The task:
In the data that follows, every line containing the word "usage" should be returned.

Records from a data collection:
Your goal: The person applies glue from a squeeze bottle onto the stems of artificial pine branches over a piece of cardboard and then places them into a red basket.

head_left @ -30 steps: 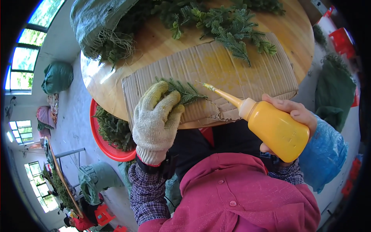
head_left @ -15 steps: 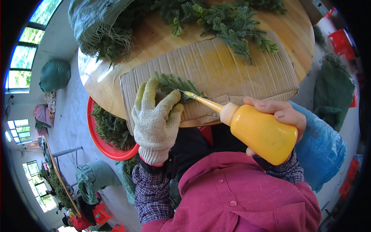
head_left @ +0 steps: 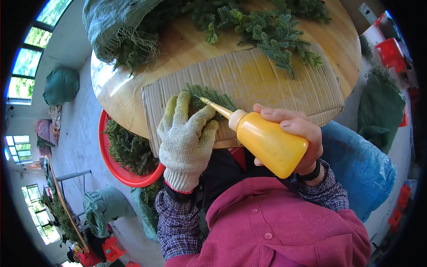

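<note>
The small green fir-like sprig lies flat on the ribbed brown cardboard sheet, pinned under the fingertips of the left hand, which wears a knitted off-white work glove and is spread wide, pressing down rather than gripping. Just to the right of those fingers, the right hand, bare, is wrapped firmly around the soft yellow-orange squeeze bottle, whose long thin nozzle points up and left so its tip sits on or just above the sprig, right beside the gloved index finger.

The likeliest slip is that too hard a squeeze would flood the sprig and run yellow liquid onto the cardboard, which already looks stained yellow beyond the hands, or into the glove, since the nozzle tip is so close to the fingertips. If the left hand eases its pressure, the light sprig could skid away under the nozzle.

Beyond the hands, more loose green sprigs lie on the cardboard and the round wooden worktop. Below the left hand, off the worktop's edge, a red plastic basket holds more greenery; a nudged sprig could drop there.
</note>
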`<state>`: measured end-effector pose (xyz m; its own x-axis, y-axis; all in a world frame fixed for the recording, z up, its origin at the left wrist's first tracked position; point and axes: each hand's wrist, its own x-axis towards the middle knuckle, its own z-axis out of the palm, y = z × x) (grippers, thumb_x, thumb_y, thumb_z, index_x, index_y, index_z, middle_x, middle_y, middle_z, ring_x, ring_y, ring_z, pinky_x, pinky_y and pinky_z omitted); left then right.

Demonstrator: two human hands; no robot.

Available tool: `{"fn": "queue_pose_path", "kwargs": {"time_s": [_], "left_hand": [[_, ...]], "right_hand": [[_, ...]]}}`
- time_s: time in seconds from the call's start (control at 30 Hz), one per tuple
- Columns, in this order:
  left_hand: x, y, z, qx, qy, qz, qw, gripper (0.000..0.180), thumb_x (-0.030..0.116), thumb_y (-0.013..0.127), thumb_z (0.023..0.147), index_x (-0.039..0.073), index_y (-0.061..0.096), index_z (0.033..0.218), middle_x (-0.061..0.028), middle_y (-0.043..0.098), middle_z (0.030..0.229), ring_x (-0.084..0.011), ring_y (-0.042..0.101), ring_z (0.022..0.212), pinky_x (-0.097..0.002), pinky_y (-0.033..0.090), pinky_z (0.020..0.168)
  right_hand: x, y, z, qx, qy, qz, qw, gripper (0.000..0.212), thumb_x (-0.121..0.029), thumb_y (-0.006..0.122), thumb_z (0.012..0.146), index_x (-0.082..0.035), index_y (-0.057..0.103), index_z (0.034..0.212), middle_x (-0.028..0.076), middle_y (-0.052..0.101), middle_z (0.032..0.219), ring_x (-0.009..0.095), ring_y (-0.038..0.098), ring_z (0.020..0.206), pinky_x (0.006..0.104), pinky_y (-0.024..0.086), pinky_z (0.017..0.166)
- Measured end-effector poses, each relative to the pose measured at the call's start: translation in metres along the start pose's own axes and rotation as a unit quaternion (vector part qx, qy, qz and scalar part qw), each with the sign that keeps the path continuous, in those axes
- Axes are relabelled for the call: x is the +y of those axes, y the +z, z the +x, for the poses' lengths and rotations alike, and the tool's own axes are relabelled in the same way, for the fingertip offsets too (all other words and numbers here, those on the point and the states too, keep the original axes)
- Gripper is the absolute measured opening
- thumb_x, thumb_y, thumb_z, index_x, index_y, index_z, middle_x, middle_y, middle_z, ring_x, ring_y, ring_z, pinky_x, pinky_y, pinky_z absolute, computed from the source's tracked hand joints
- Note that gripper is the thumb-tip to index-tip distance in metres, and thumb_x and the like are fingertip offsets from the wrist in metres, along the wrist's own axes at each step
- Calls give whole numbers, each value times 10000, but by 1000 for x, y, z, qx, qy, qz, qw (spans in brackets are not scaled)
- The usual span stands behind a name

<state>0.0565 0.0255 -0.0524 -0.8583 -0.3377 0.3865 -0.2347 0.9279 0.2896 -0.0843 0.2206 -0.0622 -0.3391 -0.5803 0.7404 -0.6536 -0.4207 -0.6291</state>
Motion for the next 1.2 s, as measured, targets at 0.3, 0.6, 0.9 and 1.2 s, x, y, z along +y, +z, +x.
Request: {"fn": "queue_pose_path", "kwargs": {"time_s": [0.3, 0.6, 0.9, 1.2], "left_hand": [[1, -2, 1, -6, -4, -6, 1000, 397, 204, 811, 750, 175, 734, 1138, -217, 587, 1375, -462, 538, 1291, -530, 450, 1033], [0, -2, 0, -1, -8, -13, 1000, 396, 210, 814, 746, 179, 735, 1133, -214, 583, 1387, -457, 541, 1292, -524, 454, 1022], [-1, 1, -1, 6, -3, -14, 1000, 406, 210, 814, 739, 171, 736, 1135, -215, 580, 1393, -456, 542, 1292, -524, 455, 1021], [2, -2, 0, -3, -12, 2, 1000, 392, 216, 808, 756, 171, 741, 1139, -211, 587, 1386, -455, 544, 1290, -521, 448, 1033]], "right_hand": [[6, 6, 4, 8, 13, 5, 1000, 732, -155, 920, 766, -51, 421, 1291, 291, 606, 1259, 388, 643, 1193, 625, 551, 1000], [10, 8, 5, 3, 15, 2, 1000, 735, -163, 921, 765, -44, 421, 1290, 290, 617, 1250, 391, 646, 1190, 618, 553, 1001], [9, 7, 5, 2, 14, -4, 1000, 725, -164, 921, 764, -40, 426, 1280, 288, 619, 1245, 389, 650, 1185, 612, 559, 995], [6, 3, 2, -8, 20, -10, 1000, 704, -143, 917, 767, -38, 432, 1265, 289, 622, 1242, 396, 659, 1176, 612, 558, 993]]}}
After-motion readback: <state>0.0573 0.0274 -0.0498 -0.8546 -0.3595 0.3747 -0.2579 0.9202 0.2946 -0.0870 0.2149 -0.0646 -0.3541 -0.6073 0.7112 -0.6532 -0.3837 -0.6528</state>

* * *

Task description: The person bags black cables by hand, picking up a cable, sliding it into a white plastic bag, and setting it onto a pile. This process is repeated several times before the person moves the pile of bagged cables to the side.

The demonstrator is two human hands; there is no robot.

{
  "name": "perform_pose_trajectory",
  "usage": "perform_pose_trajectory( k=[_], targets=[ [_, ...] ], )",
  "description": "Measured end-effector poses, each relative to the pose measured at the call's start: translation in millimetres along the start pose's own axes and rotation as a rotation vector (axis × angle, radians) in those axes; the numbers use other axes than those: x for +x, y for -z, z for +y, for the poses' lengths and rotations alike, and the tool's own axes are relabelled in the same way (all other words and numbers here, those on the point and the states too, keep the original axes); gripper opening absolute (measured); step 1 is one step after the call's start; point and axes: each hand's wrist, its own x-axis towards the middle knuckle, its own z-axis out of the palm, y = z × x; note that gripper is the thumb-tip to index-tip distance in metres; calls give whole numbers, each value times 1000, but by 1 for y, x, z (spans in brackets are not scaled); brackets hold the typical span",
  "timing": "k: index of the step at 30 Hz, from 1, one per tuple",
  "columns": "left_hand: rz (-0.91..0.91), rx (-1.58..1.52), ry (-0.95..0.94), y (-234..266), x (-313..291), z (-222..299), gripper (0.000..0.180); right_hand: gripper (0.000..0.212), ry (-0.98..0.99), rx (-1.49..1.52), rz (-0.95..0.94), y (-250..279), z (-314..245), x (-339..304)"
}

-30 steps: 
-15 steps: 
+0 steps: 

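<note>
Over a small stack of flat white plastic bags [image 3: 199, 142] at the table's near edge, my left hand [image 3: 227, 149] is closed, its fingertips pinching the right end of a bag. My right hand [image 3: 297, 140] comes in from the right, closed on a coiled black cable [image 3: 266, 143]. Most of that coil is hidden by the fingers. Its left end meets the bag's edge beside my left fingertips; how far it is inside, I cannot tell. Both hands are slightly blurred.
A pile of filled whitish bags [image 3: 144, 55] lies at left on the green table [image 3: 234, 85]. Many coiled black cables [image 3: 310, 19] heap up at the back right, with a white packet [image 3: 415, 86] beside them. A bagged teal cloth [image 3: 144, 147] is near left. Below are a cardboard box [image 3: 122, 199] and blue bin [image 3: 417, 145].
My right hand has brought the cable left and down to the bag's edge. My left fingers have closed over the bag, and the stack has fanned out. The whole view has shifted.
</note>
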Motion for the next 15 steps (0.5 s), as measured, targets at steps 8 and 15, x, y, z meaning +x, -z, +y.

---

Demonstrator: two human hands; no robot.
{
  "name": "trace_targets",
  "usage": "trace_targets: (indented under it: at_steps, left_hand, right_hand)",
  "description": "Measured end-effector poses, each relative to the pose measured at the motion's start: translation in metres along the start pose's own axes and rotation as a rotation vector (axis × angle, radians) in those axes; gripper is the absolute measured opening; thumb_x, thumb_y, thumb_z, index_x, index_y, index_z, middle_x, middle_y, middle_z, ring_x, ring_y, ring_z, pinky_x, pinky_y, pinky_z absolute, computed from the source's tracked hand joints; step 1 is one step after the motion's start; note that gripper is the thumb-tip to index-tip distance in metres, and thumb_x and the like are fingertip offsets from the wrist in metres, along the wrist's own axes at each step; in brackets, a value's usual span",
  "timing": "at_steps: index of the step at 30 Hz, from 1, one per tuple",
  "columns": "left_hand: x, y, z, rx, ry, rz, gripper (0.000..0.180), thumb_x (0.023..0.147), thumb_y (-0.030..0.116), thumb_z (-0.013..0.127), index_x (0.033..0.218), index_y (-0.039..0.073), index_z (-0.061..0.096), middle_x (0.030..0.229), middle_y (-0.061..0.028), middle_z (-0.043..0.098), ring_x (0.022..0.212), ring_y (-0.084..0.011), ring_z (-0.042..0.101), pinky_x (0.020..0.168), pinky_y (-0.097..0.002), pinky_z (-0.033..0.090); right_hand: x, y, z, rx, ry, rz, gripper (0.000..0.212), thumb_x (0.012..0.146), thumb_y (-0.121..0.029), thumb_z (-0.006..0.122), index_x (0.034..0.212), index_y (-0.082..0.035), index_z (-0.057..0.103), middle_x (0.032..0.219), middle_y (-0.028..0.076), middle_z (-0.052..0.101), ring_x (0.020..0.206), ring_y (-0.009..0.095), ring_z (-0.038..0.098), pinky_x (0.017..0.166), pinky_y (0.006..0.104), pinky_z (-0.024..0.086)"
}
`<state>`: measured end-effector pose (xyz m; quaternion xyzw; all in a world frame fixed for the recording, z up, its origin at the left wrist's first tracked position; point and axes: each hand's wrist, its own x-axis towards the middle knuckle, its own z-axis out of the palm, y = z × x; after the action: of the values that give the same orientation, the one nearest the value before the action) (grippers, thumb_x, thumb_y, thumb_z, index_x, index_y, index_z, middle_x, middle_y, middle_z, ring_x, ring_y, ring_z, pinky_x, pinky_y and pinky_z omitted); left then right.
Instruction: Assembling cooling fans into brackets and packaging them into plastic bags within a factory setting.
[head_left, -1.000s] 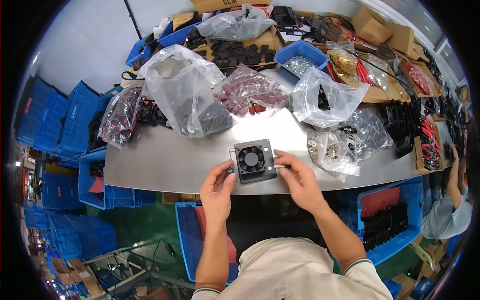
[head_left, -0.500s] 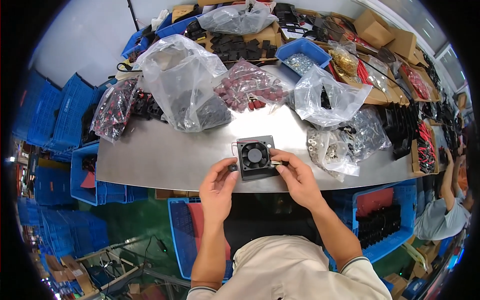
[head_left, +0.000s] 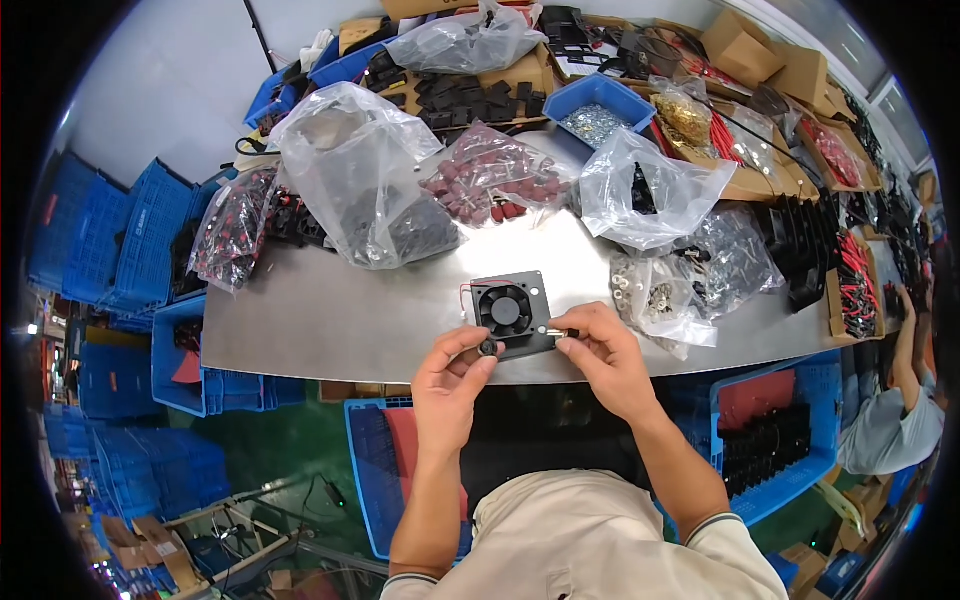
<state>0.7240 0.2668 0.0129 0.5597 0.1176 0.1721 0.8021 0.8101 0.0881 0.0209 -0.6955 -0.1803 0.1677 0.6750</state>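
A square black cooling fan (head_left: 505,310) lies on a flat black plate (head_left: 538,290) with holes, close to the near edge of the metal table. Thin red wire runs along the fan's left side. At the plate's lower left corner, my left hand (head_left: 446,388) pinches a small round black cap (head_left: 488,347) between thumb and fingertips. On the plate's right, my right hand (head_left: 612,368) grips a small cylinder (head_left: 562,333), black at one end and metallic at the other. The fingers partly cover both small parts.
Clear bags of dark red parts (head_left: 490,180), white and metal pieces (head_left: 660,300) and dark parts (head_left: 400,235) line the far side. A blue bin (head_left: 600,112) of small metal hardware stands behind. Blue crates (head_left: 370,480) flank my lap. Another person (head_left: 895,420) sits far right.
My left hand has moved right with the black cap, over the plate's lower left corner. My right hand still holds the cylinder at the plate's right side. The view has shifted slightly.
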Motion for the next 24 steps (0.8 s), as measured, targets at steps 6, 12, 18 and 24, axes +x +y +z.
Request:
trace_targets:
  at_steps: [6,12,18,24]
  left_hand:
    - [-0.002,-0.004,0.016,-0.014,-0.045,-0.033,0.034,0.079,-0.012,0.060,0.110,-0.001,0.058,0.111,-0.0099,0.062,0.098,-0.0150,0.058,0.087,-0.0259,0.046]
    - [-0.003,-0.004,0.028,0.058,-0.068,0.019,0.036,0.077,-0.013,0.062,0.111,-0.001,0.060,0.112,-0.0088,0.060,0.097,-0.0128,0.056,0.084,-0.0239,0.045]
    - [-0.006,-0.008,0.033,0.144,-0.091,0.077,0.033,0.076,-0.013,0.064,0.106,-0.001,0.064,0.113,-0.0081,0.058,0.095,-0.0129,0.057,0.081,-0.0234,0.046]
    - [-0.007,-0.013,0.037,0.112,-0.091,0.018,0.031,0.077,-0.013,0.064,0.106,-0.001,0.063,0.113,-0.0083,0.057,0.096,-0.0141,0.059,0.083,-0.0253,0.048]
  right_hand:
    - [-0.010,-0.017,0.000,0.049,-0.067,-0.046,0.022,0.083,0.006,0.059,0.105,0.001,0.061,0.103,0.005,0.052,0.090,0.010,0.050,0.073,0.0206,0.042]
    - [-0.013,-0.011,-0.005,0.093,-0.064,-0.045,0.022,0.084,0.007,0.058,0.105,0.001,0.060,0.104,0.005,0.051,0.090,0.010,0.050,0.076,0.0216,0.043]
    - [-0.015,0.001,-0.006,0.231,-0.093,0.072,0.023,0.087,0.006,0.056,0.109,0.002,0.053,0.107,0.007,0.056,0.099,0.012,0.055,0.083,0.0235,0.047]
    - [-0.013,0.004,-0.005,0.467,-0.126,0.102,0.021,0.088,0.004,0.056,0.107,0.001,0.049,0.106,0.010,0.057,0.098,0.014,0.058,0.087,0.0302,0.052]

Written answer:
  "usage": "perform_pose_trajectory( k=[_], targets=[ [_, ...] ], )",
  "usage": "trace_targets: (indented under it: at_steps, left_hand, right_hand)",

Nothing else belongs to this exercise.